President Joe Biden commissions domestic terrorism review amid flurry of sweeping orders
Video report by ITV News US Correspondent Emma Murphy
Joe Biden has directed the US intelligence community to study the threat of domestic extremism as the new president acted swiftly to begin implementing his agenda.
The review comes weeks after the storming of the US Capitol by Trump supporters, which left five people dead and shocked the world.
The announcement was made by White House press secretary Jen Psaki and involves the director of national intelligence, an office created after 9/11 attacks to prevent international terrorism.
The move suggests that American authorities are examining how to pivot to a more concerted focus on violence from radical extremists at home rather than from threats abroad.
The policy review will involve all of the USA's major intelligence organisations who will make recommendations to the government.
Ms Psaki said the attack on the Capitol "underscored what we all know: The rise of domestic violent extremism is a serious and growing national security threat.”
The riot at the Capitol, which led last week to Donald Trump’s second impeachment, raised questions about whether a federal government national security apparatus was doing enough to protect its citizens from homegrown forms of domestic terrorism.

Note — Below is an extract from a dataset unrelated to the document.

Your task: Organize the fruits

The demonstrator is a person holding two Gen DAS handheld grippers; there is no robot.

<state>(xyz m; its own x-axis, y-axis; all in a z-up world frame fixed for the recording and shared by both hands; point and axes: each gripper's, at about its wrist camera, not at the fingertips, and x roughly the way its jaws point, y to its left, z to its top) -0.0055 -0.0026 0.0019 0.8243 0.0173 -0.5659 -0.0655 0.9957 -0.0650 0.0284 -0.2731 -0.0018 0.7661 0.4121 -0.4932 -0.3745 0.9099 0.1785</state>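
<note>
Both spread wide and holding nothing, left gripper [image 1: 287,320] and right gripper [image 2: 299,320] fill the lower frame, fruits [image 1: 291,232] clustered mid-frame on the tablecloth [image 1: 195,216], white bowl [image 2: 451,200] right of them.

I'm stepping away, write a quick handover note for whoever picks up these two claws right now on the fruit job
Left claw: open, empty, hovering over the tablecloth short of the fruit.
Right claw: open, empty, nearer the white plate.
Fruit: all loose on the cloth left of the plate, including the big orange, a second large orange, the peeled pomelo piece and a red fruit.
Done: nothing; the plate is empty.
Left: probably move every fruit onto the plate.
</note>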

FBI Director Chris Wray said year the most lethal violence has come from anti-government activists and the far-right.
Earlier the US Senate moved to begin the impeachment trial of Mr Trump will begin on Monday, after the newly sworn-in Democrat majority overrode Republican desires to begin proceedings in February.
President Biden discusses the timeline of Donald Trump's second impeachment trial
President Biden appeared to favour a longer wait when asked about impeachment proceedings on Friday.
He said he wanted to prioritise getting his administration up and running with several key appointments needing Senate approval.
He also pressed ahead with his plans for dealing with the Covid-19 pandemic in the US, warning on Friday the US death toll could rise to 600,000 before the end of the pandemic, the number currently stands at over 410,000.
On Friday he said "We're in a national emergency" and the country should act like it. He signed an executive order aimed at preventing evictions and getting food to people who can't afford it.
President Biden said: "We cannot, will not, let people go hungry, we cannot let people be evicted because of nothing they did themselves, we cannot watch people lose their jobs and we have to act.
"We have to act now."
He also more than doubled the minimum wage for federal employees to $15 per hour.
The president also urged congress to work together to pass his $1.9 trillion coronavirus relief package promising to provide further stimulus checks to the population after the previous administration cut them from $2,000 to $600.